Exercise instructions: When the material ends, stop; until then, set down every line exactly.
╭─ Provided material
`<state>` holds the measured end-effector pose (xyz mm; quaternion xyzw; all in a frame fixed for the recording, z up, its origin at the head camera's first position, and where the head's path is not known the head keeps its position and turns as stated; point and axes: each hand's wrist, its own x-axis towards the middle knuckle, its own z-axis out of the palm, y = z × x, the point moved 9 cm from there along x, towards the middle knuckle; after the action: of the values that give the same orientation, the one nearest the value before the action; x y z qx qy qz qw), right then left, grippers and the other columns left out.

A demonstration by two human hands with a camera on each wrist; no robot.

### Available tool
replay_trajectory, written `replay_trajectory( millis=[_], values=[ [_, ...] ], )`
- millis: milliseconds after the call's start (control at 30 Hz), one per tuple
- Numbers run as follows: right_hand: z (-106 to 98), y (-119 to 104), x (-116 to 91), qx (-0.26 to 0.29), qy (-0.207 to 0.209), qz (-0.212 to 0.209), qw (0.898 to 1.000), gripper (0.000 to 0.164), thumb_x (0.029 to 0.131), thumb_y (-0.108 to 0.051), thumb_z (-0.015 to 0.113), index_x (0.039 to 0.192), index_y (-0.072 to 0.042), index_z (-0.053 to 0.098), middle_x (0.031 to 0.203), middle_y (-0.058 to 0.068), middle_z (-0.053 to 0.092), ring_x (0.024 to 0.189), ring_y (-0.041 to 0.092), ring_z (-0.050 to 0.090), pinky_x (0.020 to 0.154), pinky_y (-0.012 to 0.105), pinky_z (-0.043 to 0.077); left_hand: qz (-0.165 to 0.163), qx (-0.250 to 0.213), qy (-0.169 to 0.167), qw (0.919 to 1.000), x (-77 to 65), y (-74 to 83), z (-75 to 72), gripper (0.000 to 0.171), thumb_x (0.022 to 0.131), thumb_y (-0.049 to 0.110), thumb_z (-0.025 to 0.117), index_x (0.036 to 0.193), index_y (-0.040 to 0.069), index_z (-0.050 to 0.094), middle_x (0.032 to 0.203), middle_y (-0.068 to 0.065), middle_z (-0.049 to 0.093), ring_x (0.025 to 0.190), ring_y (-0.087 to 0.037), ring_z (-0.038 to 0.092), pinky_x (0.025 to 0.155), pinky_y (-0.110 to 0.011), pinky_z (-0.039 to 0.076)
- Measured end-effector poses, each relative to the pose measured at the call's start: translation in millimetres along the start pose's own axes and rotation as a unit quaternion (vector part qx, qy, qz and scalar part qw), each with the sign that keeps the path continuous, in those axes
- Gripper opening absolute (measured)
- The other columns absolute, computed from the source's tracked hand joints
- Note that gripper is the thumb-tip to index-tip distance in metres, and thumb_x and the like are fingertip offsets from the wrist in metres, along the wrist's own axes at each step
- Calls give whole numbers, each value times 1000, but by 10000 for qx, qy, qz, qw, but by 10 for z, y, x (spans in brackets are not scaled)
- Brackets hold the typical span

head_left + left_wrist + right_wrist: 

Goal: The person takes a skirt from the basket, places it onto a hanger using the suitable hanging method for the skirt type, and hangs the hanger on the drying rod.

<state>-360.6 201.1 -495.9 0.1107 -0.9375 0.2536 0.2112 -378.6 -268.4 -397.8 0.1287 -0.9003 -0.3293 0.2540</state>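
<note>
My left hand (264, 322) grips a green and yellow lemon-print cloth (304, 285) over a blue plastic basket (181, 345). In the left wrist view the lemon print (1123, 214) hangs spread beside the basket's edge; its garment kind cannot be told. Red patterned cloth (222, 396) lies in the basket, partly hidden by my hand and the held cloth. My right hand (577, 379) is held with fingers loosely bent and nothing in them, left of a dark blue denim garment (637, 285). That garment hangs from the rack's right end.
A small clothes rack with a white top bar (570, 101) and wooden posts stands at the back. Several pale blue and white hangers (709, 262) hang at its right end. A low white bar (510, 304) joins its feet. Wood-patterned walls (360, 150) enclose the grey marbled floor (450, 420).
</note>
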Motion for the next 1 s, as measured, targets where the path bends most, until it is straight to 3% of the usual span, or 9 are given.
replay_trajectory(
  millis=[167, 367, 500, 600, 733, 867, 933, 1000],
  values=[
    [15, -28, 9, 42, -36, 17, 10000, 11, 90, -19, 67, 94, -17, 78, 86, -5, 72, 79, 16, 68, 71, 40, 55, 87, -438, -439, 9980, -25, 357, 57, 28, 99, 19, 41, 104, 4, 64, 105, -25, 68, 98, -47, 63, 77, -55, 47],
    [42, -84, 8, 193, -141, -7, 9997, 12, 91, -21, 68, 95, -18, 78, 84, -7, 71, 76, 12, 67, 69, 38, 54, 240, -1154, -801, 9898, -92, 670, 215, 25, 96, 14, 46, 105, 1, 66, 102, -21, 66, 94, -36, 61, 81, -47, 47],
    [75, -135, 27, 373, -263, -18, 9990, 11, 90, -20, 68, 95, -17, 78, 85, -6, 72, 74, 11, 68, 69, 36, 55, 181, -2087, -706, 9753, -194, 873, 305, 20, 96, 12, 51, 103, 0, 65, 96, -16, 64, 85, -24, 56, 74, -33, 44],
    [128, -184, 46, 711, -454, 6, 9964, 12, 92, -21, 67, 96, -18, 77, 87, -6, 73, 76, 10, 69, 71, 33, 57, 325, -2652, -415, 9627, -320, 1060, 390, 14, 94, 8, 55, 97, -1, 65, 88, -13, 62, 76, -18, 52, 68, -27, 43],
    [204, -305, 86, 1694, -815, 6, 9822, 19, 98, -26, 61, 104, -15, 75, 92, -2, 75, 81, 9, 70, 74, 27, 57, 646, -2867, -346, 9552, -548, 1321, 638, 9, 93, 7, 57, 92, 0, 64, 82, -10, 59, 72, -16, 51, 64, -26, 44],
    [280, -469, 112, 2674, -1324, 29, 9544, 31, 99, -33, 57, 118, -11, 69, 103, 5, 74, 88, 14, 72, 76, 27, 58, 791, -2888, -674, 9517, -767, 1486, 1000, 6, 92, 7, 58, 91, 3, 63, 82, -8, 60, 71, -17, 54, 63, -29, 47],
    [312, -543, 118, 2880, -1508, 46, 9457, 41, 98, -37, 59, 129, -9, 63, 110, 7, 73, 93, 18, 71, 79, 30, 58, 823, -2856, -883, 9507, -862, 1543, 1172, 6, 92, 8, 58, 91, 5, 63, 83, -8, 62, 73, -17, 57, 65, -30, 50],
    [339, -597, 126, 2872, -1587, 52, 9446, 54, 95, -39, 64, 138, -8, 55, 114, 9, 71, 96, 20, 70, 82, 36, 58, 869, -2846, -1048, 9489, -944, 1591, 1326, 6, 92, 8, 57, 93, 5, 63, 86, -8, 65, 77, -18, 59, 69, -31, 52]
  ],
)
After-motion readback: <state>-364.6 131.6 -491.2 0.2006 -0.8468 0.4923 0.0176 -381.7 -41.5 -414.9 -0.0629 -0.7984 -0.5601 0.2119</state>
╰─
Completed task:
`<state>` holds the measured end-effector pose (xyz mm; quaternion xyzw; all in a frame fixed for the recording, z up, its origin at the head camera's first position, and where the head's path is not known the head keeps its position and turns as stated; point and axes: each hand's wrist, its own x-axis towards the middle knuckle, its own z-axis out of the palm, y = z × x, the point moved 9 cm from there along x, towards the middle knuckle; after the action: of the values that give the same orientation, the one nearest the value before the action; x y z qx qy qz qw), right then left, grippers and the other columns left out.

A demonstration by two human hands with a camera on each wrist; no robot.

### Available tool
replay_trajectory, written `replay_trajectory( millis=[_], values=[ [_, ...] ], )`
- millis: milliseconds after the call's start (control at 30 Hz), one per tuple
- Numbers run as follows: right_hand: z (-106 to 98), y (-119 to 104), x (-116 to 91), qx (-0.26 to 0.29), qy (-0.207 to 0.209), qz (-0.212 to 0.209), qw (0.898 to 1.000), gripper (0.000 to 0.164), thumb_x (0.029 to 0.131), thumb_y (-0.108 to 0.051), thumb_z (-0.015 to 0.113), index_x (0.039 to 0.192), index_y (-0.072 to 0.042), index_z (-0.053 to 0.098), middle_x (0.031 to 0.203), middle_y (-0.058 to 0.068), middle_z (-0.053 to 0.092), ring_x (0.024 to 0.189), ring_y (-0.041 to 0.092), ring_z (-0.050 to 0.090), pinky_x (0.020 to 0.154), pinky_y (-0.012 to 0.105), pinky_z (-0.043 to 0.077); left_hand: qz (-0.165 to 0.163), qx (-0.250 to 0.213), qy (-0.169 to 0.167), qw (0.919 to 1.000), x (-77 to 65), y (-74 to 83), z (-75 to 72), gripper (0.000 to 0.171), thumb_x (0.022 to 0.131), thumb_y (-0.049 to 0.110), thumb_z (-0.025 to 0.117), index_x (0.036 to 0.193), index_y (-0.040 to 0.069), index_z (-0.050 to 0.094), middle_x (0.032 to 0.203), middle_y (-0.068 to 0.065), middle_z (-0.049 to 0.093), ring_x (0.025 to 0.190), ring_y (-0.087 to 0.037), ring_z (-0.038 to 0.092), pinky_x (0.025 to 0.155), pinky_y (-0.110 to 0.011), pinky_z (-0.039 to 0.076)
- Measured end-effector poses, each relative to the pose measured at the call's start: translation in millimetres along the start pose's own axes and rotation as a unit quaternion (vector part qx, qy, qz and scalar part qw), each with the sign that keeps the path continuous, in those axes
- Gripper opening absolute (measured)
- The other columns absolute, computed from the source's tracked hand joints
- Note that gripper is the thumb-tip to index-tip distance in metres, and thumb_x and the like are fingertip offsets from the wrist in metres, along the wrist's own axes at each step
- Calls give whole numbers, each value times 1000, but by 10000 for qx, qy, qz, qw, but by 10 for z, y, x (spans in brackets are not scaled)
- Brackets hold the typical span

head_left + left_wrist + right_wrist: 

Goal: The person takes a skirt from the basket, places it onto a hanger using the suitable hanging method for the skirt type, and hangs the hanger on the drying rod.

<state>-360.6 201.1 -495.9 0.1107 -0.9375 0.2536 0.2112 -378.6 -268.4 -397.8 0.1287 -0.9003 -0.3293 0.2540</state>
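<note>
My left hand (264, 322) grips a green and yellow lemon-print cloth (304, 285) over a blue plastic basket (181, 345). In the left wrist view the lemon print (1123, 214) hangs spread beside the basket's edge; its garment kind cannot be told. Red patterned cloth (222, 396) lies in the basket, partly hidden by my hand and the held cloth. My right hand (577, 379) is held with fingers loosely bent and nothing in them, left of a dark blue denim garment (637, 285). That garment hangs from the rack's right end.
A small clothes rack with a white top bar (570, 101) and wooden posts stands at the back. Several pale blue and white hangers (709, 262) hang at its right end. A low white bar (510, 304) joins its feet. Wood-patterned walls (360, 150) enclose the grey marbled floor (450, 420).
</note>
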Motion for the next 1 s, as measured, targets where the path bends most, until it is straight to 3% of the usual span, or 9 are given.
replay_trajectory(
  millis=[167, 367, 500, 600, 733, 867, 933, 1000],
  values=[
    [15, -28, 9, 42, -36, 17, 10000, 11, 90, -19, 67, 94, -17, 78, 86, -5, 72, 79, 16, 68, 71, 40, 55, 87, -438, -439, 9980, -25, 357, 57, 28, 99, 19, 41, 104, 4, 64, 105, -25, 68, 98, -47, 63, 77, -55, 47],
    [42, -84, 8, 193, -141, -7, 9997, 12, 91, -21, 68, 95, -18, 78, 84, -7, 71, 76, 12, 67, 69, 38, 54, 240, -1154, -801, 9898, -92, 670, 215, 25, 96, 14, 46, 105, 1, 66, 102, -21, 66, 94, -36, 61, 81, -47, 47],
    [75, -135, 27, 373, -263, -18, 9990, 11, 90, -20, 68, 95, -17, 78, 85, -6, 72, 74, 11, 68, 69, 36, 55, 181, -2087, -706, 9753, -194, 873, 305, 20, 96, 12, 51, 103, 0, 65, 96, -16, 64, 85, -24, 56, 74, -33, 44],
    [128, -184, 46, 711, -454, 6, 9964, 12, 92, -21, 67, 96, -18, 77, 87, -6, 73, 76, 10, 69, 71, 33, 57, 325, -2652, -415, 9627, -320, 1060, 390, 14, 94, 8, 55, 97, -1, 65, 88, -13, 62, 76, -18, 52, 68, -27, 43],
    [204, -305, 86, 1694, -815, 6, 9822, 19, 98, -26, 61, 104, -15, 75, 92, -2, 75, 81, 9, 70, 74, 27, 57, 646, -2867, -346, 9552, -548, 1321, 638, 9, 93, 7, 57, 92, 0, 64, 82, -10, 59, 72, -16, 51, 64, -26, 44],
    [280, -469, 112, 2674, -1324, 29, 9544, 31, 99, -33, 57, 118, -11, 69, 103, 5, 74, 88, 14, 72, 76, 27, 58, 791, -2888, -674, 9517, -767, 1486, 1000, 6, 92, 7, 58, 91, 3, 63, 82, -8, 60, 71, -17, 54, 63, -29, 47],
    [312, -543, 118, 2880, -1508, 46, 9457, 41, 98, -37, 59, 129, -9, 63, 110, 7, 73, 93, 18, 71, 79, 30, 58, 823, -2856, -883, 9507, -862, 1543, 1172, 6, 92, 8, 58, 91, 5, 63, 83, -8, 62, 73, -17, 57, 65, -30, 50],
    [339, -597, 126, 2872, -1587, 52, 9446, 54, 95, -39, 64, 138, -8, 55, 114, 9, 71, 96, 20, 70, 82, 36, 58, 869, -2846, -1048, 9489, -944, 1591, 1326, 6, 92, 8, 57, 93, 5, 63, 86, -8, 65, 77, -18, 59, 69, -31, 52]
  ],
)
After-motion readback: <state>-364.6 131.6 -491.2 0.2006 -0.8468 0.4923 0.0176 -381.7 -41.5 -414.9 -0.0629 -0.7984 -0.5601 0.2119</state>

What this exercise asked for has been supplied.